### Problem
Which of the lines below contain the string "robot"? Copy each one.

### Data records
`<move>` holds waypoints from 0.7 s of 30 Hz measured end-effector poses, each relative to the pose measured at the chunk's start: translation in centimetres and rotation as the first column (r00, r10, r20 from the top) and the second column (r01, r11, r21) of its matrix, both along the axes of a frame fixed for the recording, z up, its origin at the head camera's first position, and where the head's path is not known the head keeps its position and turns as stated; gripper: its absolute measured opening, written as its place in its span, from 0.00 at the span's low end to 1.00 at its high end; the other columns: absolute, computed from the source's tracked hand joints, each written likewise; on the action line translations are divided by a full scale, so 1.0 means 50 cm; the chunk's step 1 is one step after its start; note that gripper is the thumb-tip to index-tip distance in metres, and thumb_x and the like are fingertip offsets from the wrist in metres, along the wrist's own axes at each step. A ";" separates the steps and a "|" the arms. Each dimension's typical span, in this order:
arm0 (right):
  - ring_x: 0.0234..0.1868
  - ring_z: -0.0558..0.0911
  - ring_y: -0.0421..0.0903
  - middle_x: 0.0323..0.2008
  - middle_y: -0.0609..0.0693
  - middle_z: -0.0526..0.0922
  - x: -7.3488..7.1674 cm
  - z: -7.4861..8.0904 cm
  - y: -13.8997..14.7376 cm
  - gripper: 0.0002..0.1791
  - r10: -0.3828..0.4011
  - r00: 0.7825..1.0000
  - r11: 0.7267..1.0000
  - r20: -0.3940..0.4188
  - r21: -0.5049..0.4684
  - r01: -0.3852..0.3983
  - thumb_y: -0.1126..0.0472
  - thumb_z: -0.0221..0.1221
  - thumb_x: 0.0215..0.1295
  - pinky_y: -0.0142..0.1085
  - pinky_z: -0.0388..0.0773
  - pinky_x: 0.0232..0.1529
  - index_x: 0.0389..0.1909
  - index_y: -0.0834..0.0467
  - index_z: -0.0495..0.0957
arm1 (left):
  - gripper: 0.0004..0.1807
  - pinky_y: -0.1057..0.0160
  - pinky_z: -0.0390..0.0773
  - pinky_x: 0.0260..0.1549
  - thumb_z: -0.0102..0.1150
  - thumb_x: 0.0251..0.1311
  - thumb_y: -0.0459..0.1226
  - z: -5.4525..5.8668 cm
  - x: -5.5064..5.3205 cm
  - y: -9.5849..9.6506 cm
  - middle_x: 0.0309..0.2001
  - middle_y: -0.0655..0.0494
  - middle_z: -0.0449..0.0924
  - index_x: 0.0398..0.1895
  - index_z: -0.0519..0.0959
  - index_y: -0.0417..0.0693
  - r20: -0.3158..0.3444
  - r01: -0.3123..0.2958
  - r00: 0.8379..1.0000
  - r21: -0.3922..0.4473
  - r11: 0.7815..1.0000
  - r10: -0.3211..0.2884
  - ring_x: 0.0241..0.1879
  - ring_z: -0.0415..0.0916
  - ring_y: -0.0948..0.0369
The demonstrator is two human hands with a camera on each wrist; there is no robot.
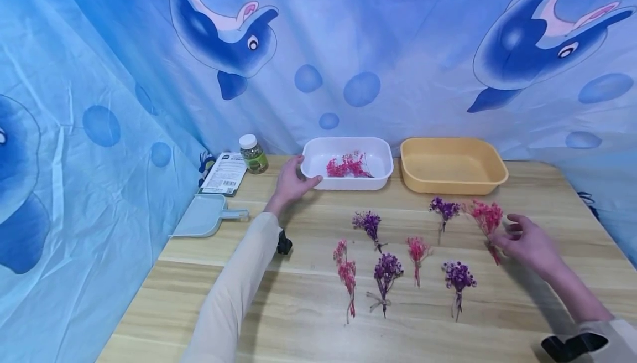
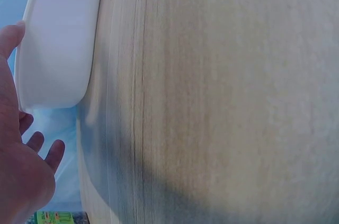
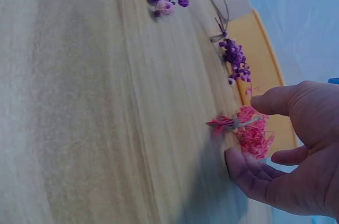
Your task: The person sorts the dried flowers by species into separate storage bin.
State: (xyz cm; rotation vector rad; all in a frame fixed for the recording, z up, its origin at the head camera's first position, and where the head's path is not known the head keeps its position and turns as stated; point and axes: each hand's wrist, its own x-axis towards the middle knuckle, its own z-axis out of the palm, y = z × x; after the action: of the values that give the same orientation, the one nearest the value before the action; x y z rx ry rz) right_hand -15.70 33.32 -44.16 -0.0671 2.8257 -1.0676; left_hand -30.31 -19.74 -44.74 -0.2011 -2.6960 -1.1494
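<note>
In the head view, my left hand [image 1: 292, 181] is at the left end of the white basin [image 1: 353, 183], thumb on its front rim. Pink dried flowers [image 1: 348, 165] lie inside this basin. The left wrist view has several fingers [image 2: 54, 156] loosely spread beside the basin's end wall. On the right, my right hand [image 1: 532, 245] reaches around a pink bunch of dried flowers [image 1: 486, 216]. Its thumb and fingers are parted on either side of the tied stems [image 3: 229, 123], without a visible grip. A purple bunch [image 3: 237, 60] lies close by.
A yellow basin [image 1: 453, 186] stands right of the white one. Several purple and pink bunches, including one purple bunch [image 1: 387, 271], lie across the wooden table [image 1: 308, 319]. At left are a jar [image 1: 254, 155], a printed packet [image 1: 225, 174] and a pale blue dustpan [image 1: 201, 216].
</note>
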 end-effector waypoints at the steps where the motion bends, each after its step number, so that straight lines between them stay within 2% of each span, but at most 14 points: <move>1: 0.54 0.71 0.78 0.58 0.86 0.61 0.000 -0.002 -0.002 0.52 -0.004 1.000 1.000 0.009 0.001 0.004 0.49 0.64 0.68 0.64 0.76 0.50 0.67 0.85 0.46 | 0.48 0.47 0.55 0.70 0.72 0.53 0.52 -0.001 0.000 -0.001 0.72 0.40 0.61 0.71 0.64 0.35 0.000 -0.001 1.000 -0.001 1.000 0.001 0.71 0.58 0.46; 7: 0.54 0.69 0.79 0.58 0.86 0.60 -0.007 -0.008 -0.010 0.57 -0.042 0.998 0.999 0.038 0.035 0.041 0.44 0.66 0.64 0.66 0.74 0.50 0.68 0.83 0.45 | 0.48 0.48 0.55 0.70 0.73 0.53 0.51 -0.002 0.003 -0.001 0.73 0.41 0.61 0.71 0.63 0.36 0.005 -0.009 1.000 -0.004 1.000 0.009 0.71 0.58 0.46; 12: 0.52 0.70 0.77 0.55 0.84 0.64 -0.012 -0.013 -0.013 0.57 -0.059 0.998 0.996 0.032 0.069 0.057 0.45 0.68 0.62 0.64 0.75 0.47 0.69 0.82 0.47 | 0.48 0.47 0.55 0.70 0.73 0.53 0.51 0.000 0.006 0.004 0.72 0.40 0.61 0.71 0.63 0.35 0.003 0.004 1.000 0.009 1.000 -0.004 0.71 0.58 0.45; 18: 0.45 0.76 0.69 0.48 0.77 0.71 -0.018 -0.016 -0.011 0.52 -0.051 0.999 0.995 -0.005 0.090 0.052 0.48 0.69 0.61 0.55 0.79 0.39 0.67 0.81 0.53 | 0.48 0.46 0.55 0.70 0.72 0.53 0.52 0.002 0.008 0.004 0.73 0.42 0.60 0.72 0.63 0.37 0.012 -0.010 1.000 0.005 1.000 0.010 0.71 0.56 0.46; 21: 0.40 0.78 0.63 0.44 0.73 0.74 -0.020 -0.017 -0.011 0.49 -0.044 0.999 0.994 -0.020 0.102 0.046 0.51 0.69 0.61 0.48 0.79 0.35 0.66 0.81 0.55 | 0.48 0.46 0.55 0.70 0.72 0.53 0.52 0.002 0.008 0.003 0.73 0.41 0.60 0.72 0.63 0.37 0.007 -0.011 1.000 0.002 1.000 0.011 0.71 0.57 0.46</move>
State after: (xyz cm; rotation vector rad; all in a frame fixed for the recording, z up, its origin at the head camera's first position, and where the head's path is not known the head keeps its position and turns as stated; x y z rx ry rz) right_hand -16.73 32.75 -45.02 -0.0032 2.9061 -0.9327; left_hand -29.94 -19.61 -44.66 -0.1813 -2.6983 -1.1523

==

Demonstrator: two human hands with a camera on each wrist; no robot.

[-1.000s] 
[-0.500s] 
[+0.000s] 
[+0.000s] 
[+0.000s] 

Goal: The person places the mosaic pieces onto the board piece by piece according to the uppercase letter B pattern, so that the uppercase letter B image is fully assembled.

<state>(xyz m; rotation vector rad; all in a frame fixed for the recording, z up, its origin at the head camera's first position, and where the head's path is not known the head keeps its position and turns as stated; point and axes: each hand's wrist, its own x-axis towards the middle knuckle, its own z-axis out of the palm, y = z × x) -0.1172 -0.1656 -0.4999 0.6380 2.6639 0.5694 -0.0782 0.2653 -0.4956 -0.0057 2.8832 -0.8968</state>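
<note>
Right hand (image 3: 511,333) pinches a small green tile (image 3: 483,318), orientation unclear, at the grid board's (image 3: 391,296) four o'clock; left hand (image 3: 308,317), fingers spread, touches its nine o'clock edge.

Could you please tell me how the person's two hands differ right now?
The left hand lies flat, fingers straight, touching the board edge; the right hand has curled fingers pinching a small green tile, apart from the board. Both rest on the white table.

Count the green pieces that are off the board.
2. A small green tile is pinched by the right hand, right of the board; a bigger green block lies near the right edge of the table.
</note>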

### Reply
The demonstrator is two human hands with a camera on each wrist; there is no robot.
Demonstrator: two human hands with a camera on each wrist; no robot.

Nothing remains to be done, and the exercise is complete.